THE MEANING OF "RESPONSIBILITY"

     In Scandinavia, therefore, we arrive at the opposite pole from that at which we are placed in this country. The pragmatic solution of the question, "What are we to do with this man?" is regarded as the important task, rather than the theoretical solution of the question, "How are we to adjudge this crime?" This brings us to the important problem of what it is we mean when we talk about "responsibility."

     For the English lawyer the meaning of the word is clear. For the lawyer "responsible" means only "liable by the law of England to be convicted and punished for a criminal act." This meaning is, for our present purposes, entirely useless, as it is entirely arbitrary. What we have to do is to decide whether any scientific meaning can be given to the word "responsible." As the ordinary man uses the word, an ethical judgment is implicit, and what he really means is that a "responsible" man is one whom one can properly hold responsible, whom one can call to account for his acts.

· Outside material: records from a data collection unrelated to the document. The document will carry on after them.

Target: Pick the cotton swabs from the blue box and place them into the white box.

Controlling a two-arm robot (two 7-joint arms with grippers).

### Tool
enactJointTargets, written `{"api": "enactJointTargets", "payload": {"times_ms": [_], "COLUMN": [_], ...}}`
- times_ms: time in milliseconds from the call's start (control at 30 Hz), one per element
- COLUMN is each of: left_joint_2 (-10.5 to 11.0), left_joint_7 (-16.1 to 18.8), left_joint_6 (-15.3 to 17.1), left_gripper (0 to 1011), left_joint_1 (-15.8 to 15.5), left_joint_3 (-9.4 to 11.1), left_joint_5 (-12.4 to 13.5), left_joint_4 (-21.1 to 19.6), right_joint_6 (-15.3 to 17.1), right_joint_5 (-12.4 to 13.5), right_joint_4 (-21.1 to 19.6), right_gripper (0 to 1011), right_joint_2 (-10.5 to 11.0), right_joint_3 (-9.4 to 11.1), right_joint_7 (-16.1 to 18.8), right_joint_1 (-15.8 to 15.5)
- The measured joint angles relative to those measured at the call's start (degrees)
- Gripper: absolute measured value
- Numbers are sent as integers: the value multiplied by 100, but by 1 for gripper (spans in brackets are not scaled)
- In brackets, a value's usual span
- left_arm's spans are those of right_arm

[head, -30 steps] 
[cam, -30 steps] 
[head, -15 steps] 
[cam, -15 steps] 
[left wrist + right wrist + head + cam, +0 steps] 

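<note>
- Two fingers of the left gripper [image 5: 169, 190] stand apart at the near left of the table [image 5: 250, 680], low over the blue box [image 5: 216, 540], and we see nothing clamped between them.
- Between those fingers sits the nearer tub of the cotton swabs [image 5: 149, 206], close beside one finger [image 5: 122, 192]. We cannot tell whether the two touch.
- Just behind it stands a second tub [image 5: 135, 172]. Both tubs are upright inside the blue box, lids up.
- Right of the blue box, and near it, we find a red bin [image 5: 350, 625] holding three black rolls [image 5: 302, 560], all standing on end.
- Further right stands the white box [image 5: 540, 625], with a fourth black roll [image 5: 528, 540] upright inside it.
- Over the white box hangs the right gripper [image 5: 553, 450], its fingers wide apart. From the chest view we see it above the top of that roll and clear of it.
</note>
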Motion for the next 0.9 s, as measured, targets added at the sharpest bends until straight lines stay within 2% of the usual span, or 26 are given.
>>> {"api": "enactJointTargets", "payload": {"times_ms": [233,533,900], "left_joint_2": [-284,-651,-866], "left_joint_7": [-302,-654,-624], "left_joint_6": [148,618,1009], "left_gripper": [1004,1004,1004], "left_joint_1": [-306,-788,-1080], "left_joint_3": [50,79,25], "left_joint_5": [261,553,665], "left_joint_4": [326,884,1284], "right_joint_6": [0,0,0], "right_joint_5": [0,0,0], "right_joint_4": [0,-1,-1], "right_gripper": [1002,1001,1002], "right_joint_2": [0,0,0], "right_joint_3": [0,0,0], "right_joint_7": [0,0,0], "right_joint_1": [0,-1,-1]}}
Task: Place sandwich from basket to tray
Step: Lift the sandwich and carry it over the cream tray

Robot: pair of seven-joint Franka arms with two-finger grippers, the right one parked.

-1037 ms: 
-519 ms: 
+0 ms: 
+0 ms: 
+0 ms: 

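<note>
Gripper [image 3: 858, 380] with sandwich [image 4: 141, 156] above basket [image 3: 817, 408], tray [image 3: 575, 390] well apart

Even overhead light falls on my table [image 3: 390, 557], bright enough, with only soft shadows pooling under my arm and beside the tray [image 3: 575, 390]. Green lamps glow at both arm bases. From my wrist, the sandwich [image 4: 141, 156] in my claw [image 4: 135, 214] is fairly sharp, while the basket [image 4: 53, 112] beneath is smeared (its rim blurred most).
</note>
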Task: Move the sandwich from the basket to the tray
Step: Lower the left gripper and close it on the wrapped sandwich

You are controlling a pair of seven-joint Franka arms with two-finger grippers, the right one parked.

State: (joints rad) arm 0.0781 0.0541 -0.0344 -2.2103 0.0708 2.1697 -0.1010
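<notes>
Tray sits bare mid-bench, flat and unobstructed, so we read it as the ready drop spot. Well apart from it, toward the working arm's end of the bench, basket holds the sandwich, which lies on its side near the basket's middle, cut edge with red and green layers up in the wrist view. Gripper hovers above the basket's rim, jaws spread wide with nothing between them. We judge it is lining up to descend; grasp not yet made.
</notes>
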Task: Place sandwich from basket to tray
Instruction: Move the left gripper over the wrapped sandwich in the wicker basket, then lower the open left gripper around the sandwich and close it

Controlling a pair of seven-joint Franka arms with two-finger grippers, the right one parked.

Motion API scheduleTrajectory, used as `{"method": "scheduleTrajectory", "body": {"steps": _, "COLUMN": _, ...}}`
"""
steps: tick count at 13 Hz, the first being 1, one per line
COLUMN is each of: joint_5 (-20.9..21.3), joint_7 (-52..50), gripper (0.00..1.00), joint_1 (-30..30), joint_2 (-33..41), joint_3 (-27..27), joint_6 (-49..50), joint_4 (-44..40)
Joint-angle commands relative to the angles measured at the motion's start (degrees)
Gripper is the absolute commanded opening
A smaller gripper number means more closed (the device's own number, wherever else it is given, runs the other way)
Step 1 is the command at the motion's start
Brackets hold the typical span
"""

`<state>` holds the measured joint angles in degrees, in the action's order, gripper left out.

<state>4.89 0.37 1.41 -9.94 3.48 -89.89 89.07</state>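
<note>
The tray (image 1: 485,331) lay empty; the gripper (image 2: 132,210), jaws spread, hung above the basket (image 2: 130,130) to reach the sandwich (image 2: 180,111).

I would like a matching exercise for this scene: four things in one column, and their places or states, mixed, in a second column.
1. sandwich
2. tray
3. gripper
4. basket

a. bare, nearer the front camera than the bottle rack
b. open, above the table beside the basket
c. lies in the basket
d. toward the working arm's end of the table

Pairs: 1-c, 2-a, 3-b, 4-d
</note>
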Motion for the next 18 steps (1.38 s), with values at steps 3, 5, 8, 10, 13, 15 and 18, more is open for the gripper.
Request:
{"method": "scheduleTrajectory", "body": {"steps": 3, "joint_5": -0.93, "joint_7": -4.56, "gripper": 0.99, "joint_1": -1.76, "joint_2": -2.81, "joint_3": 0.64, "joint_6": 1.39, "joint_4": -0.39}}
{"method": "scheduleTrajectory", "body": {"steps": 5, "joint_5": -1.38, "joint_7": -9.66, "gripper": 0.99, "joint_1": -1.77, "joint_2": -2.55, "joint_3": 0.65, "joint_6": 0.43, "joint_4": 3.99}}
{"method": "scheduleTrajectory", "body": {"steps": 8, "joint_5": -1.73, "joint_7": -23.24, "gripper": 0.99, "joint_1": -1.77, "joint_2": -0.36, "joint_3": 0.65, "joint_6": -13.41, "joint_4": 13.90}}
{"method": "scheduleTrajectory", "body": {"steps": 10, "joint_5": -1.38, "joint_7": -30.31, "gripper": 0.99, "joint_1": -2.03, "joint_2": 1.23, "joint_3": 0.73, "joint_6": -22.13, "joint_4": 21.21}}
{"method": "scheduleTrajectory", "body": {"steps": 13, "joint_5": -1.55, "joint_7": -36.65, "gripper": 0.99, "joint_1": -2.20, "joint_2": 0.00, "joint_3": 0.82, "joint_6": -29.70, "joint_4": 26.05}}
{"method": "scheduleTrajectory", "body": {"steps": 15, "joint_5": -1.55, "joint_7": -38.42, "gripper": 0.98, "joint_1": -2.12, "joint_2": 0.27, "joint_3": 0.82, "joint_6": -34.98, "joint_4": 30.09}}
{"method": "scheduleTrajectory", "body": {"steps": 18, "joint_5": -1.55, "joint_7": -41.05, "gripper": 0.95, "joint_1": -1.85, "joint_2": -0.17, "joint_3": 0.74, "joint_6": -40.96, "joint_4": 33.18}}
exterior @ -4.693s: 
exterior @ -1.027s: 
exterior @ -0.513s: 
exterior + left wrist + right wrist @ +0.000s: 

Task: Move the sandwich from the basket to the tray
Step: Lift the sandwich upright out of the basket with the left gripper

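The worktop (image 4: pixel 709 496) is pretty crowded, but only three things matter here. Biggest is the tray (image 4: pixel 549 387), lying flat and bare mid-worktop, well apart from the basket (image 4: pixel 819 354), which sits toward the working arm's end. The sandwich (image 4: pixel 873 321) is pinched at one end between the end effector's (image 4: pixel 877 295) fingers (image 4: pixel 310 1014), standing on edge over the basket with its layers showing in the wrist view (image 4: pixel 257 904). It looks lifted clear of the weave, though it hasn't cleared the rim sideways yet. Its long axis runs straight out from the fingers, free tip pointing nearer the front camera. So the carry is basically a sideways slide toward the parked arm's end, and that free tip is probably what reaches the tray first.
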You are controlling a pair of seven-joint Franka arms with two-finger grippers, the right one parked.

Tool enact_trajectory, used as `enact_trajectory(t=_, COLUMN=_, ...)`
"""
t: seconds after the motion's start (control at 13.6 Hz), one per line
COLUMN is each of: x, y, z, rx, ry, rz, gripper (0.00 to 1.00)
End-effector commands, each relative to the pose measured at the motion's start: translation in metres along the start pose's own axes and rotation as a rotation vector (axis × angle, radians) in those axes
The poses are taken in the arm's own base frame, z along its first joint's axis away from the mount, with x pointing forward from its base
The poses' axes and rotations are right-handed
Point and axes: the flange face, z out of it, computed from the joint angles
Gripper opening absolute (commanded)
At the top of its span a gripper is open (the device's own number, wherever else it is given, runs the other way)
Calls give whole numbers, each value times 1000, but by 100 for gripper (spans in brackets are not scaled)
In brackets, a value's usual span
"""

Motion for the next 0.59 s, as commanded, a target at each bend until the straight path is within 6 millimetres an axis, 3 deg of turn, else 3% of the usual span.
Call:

     To the mind of the ordinary man, the lunatic is certainly non‑responsible, and the average healthy citizen is as certainly responsible. Doubts and difficulties arise, however, when the mentally abnormal but not grossly insane individual is considered. Furthermore, we may usefully ask whether the insane patient is to be regarded as non‑responsible for all his acts. Is he non‑responsible when he cleans his teeth in the morning instead of at night before he goes to bed? Is he to be regarded as responsible if he resolutely refuses to have his brain damaged by leucotomy? And is the normal man always to be regarded as responsible? As a case in point, when he cowers whimpering at the bottom of a trench when he has received the order to advance under fire? Is it in conformity with our principles of justice to sentence such a man to imprisonment for cowardice?

     If medical men are to be required to give evidence about diminished responsibility it would be possible to use the concept of causation to help the ends of justice. If it seemed that illness or defect or disease had entered as a material element into the causation of the crime, there would be so much reason to regard responsibility as diminished. Even then there would be difficulties. In the case of Raven, who butchered his parents‑in‑law, there were strong reasons for regarding him as epileptic, but the crime could be interpreted as a cold‑blooded one, motivated on the desire for material gain. Unless we are to take the stand that the whole personality is involved in every crime and that any existing abnormality is inevitably involved in its causation, we are liable to land in difficulties, and be called on to make decisions which are bound in some degree to be arbitrary.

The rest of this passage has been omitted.